• Directions for this task: For this exercise, return all the data exactly as it stands.

• Information provided:
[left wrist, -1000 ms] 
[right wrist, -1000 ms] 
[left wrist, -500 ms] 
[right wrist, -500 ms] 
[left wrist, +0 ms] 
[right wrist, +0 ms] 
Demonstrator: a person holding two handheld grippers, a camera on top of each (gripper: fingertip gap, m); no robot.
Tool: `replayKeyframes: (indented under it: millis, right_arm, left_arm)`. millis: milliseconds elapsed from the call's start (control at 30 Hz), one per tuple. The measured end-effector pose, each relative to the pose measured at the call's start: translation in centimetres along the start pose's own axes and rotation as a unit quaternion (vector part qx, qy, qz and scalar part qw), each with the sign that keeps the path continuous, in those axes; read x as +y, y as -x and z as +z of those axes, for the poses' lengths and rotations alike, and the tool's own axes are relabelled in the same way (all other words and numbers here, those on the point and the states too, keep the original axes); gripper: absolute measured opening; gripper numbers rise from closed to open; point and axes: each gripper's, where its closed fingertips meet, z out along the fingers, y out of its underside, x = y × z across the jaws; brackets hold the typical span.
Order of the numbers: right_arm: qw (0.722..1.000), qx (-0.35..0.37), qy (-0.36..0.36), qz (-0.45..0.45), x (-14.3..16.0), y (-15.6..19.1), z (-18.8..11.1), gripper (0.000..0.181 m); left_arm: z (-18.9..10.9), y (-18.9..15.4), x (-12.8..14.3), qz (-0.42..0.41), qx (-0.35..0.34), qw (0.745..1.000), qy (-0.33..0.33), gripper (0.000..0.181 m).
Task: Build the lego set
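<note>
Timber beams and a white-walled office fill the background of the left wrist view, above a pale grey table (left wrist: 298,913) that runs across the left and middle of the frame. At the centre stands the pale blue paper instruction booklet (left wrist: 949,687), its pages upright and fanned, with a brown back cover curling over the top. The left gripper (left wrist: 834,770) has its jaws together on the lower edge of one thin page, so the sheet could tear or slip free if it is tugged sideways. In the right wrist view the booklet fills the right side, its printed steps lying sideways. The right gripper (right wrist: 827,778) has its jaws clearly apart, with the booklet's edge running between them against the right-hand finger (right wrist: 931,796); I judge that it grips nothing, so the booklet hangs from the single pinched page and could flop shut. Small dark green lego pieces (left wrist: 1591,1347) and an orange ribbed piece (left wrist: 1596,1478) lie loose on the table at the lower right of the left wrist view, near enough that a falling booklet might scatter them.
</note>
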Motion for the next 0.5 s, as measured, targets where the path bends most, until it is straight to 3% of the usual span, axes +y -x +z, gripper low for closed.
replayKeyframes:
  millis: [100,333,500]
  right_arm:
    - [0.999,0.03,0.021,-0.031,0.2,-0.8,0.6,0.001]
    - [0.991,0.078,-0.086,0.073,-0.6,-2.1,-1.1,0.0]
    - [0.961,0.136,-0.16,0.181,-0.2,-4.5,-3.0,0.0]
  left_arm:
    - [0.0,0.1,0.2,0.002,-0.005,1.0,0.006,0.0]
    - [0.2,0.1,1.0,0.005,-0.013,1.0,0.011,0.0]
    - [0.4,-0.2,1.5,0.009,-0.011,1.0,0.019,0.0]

• Result for this exercise:
[left wrist, -1000 ms] 
[right wrist, -1000 ms] 
[left wrist, -500 ms] 
[right wrist, -500 ms] 
[left wrist, +0 ms] 
[right wrist, +0 ms] 
Demonstrator: a person holding two handheld grippers, a camera on top of each (gripper: fingertip gap, m); no robot.
Tool: `replayKeyframes: (indented under it: millis, right_arm, left_arm)`. millis: milliseconds elapsed from the call's start (control at 30 Hz), one per tuple. The measured end-effector pose, each relative to the pose measured at the call's start: translation in centimetres along the start pose's own axes and rotation as a unit quaternion (vector part qx, qy, qz and scalar part qw), each with the sign that keeps the path continuous, in those axes; read x as +y, y as -x and z as +z of those axes, for the poses' lengths and rotations alike, and the tool's own axes are relabelled in the same way (all other words and numbers here, those on the point and the states too, keep the original axes); gripper: absolute measured opening; gripper numbers rise from closed to open; point and axes: each gripper's, where its closed fingertips meet, z out along the fingers, y out of its underside, x = y × z across the jaws; brackets hold the typical span.
Order of the numbers: right_arm: qw (0.722..1.000), qx (-0.35..0.37), qy (-0.36..0.36), qz (-0.45..0.45), x (-14.3..16.0), y (-15.6..19.1), z (-18.8..11.1), gripper (0.000..0.181 m); left_arm: z (-18.9..10.9), y (-18.9..15.4), x (-12.8..14.3), qz (-0.42..0.41), qx (-0.35..0.34), qw (0.745..1.000), qy (-0.33..0.33), gripper (0.000..0.181 m).
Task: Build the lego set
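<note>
Timber beams and a white-walled office fill the background of the left wrist view, above a pale grey table (left wrist: 298,913) that runs across the left and middle of the frame. At the centre stands the pale blue paper instruction booklet (left wrist: 949,687), its pages upright and fanned, with a brown back cover curling over the top. The left gripper (left wrist: 834,770) has its jaws together on the lower edge of one thin page, so the sheet could tear or slip free if it is tugged sideways. In the right wrist view the booklet fills the right side, its printed steps lying sideways. The right gripper (right wrist: 827,778) has its jaws clearly apart, with the booklet's edge running between them against the right-hand finger (right wrist: 931,796); I judge that it grips nothing, so the booklet hangs from the single pinched page and could flop shut. Small dark green lego pieces (left wrist: 1591,1347) and an orange ribbed piece (left wrist: 1596,1478) lie loose on the table at the lower right of the left wrist view, near enough that a falling booklet might scatter them.
</note>
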Motion for the next 0.5 s, as measured, targets where the path bends most, until it is straight to 3% of the usual span, axes +y -x +z, gripper low for closed.
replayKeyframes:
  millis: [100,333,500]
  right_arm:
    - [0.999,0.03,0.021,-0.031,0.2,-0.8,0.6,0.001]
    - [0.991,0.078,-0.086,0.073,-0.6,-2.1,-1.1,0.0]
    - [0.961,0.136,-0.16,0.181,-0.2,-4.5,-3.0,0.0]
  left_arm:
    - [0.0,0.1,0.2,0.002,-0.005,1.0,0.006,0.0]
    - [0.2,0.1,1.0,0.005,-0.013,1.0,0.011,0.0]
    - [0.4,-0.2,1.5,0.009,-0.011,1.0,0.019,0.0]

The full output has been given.